Actuellement, la législation concerne les établissements et organismes publics, les hôpitaux ainsi que les universités, et devrait s’étendre aux collectivités territoriales.

 

Petit rappel : qu’est-ce que la certification des comptes ?

 

La certification annuelle des comptes permet d’attester de la régularité, de la conformité et de la sincérité des comptes.

Par régularité on entend la conformité avec les règles de présentation et d’évaluation des comptes, et par sincérité on entend la loyauté et la bonne foi dans l’établissement des comptes.

 

Quid des collectivités

 

Une phase expérimentale confiée à la Cour des Comptes est en cours depuis cette année. Y participent 25 collectivités locales et groupements représentatifs de l’ensemble des entités existantes : 10 communes, 6 conseils départementaux, 2 conseils régionaux, 6 EPCI et 1 syndicat départemental.

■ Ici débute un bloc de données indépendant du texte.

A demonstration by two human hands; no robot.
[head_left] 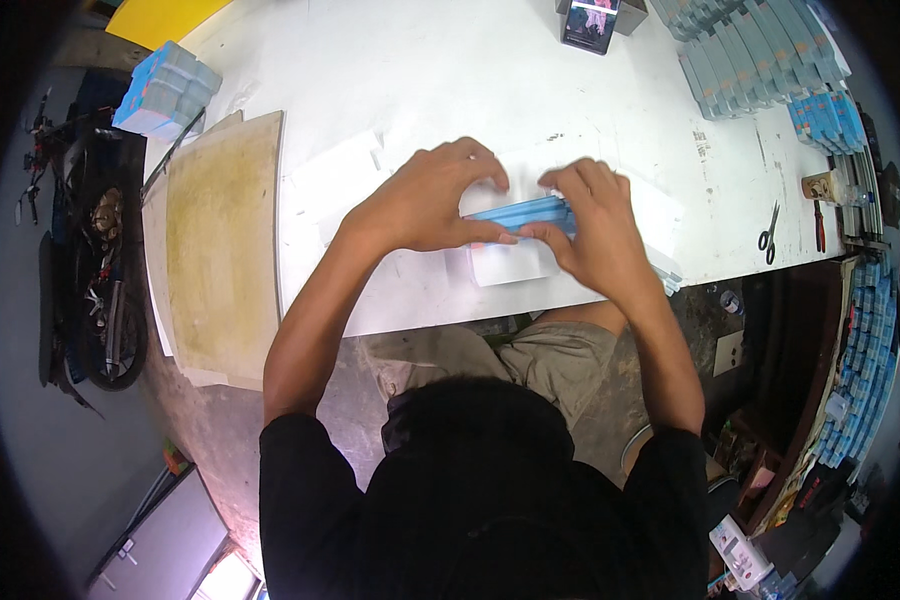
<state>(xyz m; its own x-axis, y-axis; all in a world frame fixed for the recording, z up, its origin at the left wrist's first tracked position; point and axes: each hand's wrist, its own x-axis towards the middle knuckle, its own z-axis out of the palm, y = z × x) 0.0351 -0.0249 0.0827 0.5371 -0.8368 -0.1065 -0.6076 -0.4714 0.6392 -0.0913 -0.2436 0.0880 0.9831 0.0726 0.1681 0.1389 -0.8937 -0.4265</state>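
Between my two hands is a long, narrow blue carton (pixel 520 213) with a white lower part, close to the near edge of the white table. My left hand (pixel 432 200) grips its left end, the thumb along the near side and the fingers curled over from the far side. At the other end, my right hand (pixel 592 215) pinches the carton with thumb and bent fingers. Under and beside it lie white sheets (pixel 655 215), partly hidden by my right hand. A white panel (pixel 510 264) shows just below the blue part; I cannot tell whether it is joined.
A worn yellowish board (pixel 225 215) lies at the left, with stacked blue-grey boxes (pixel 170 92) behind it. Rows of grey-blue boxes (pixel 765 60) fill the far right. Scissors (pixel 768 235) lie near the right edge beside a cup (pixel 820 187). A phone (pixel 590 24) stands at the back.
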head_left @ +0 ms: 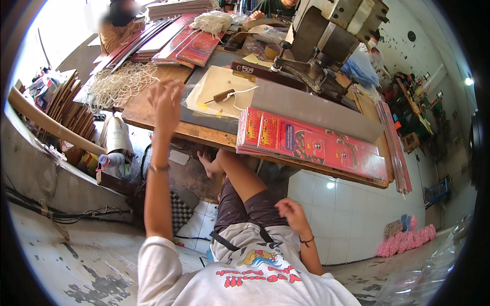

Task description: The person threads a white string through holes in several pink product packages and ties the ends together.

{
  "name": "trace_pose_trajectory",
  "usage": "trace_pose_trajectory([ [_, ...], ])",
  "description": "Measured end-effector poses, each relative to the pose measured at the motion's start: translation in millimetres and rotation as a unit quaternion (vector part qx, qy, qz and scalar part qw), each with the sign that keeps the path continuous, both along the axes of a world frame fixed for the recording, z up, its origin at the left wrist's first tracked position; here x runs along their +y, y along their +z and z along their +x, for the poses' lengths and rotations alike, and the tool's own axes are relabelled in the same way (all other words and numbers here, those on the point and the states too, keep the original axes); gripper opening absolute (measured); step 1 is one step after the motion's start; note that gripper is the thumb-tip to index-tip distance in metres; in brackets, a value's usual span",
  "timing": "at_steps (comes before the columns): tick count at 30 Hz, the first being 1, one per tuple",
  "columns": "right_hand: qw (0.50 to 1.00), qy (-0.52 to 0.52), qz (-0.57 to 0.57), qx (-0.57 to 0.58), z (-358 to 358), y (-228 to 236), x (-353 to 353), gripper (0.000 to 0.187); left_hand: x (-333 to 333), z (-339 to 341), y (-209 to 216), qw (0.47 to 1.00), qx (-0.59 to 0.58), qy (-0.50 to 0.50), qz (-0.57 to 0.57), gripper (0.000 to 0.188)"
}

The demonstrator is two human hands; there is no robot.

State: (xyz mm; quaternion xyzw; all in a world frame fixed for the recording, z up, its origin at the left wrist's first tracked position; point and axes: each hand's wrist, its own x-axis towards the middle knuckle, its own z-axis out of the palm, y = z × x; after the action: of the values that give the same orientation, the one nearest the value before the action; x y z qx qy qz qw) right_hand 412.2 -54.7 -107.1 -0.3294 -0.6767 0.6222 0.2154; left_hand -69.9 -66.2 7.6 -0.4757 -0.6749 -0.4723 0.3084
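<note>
My left hand point(166, 99) is raised above the near-left table edge, beside a tangled heap of white cords point(122, 84). Its fingers are bent and a little apart, and I see nothing in them. Over my lap, below the table edge, hovers my right hand point(293, 211), loosely curled with no object showing. A wooden-handled awl point(220, 96) lies on a pale sheet point(206, 84), with a white cord point(245, 92) next to it. To its right a stack of red printed card panels point(311, 143) rests along the front edge, in front of a grey board point(321, 109).
A heavy metal press point(326, 66) stands at the back of the wooden table point(204, 133). More red panels point(199, 48) and a white cord bundle point(212, 23) lie at the far left. Two people point(120, 28) are across the table. Pink bundles point(406, 242) sit on the tiled floor.
</note>
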Motion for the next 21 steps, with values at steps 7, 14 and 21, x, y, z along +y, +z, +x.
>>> trace_pose_trajectory([
  [7,0.961,-0.075,0.122,0.238,-13.4,67.0,-31.3,0.066,-73.3,268.5,17.5,0.834,-0.141,-0.522,-0.109,0.017],
  [14,0.945,-0.2,0.162,0.201,-6.9,40.8,-46.2,0.045,-73.5,308.4,-29.5,0.768,-0.284,-0.535,-0.209,0.012],
  [21,0.823,-0.436,0.106,0.349,22.2,81.0,-4.9,0.033,-80.6,271.0,-57.0,0.721,-0.252,-0.589,-0.262,0.012],
])
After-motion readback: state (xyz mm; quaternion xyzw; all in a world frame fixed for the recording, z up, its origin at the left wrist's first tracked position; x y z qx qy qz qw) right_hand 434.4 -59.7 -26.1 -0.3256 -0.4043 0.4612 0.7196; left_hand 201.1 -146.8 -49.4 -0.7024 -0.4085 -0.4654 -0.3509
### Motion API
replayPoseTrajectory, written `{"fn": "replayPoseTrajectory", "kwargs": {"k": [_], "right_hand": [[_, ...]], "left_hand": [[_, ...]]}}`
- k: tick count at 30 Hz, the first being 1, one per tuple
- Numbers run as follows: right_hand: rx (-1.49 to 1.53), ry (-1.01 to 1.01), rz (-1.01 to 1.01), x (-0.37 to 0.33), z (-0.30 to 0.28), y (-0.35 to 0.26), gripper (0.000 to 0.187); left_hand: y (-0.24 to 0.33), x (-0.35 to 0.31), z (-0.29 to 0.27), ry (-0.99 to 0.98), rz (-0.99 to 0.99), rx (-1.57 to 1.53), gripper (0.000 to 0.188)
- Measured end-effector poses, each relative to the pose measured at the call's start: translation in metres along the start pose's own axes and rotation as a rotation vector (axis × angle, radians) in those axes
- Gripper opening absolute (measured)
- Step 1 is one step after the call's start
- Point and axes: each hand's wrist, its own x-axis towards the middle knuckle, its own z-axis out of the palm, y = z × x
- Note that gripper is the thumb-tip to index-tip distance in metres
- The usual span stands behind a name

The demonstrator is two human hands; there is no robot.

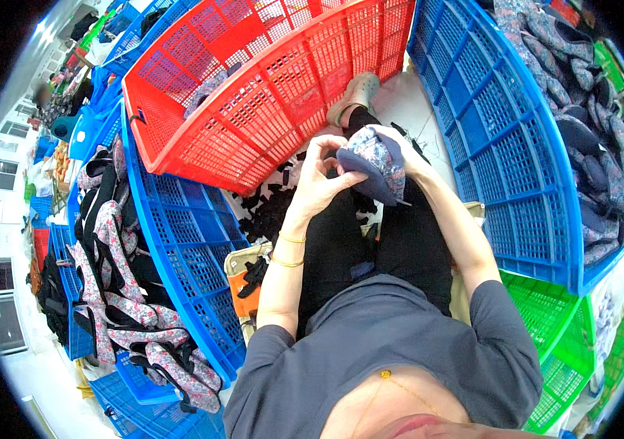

L’expérimentation devrait se terminer en 2023, date à laquelle le Gouvernement présentera un rapport au Parlement, lequel pourra alors se prononcer sur les suites à donner, soit probablement, si l’expérimentation est concluante, la généralisation de la certification à l’ensemble des collectivités, ou du moins en fonction de leur taille ou de leur catégorie.

 

Comment cela se passe ?

 

Plusieurs vagues d’audits sont prévues au cours de cette expérimentation. Elles permettent de faire le point sur des thèmes tels que les actifs corporels et incorporels, les dettes financières, les dotations et créances associées, le contrôle interne… L’objectif de ces audits est de permettre une progression des usages, pour à terme faciliter l’harmonisation des pratiques entre collectivités, qui varient aujourd’hui d’une entité, voir d’un service à l’autre.

Le résultat de ces audits doit permettre d’alimenter le rapport final présenté au Parlement.